■ **Action item**:
All of the data below is to be copied again without changes.
══ Exercise inputs ══
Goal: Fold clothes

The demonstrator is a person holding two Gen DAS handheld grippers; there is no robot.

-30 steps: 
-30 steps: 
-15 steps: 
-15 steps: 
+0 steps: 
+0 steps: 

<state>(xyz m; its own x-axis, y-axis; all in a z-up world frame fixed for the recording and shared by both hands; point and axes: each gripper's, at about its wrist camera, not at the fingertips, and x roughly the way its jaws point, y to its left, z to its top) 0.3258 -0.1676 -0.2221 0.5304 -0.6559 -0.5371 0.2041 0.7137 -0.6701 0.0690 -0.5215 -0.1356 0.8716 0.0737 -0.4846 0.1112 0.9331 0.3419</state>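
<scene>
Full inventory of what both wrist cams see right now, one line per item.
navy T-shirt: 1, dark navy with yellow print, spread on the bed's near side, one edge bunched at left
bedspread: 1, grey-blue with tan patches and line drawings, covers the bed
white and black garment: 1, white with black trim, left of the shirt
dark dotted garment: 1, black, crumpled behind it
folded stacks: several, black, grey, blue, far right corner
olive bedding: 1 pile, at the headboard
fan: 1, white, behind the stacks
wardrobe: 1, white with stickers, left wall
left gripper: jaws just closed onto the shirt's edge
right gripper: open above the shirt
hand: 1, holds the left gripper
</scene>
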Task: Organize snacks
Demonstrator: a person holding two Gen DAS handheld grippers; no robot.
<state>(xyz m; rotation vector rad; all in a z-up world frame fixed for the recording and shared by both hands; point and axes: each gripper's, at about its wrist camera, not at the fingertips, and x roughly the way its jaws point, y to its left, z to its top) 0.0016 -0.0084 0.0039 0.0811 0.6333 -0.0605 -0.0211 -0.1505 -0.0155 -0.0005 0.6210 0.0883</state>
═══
■ **Answer to the problem**:
Goal: Fold clothes

The demonstrator is a person holding two Gen DAS handheld grippers; there is no robot.

-30 steps: 
-30 steps: 
-15 steps: 
-15 steps: 
+0 steps: 
+0 steps: 

<state>(xyz m; its own x-axis, y-axis; all in a z-up world frame fixed for the recording and shared by both hands; point and axes: each gripper's, at about its wrist camera, not at the fingertips, and x roughly the way its jaws point, y to its left, z to its top) 0.3258 -0.1676 -0.2221 0.5304 -0.6559 -0.5371 0.2041 0.7137 -0.6701 0.0690 -0.5215 -0.1356 0.8716 0.0737 -0.4846 0.1112 0.9331 0.3419</state>
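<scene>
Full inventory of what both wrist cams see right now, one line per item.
navy T-shirt: 1, dark navy with yellow print, spread on the bed's near side, one edge bunched at left
bedspread: 1, grey-blue with tan patches and line drawings, covers the bed
white and black garment: 1, white with black trim, left of the shirt
dark dotted garment: 1, black, crumpled behind it
folded stacks: several, black, grey, blue, far right corner
olive bedding: 1 pile, at the headboard
fan: 1, white, behind the stacks
wardrobe: 1, white with stickers, left wall
left gripper: jaws just closed onto the shirt's edge
right gripper: open above the shirt
hand: 1, holds the left gripper
</scene>
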Task: Organize snacks
Demonstrator: a person holding two Gen DAS handheld grippers; no robot.
<state>(xyz m; rotation vector rad; all in a z-up world frame fixed for the recording and shared by both hands; point and axes: each gripper's, at about its wrist camera, not at the fingertips, and x roughly the way its jaws point, y to its left, z to its top) 0.0016 -0.0084 0.0039 0.0811 0.6333 -0.0605 -0.0211 -0.1505 -0.0155 -0.0005 0.6210 0.0883</state>

This output is complete.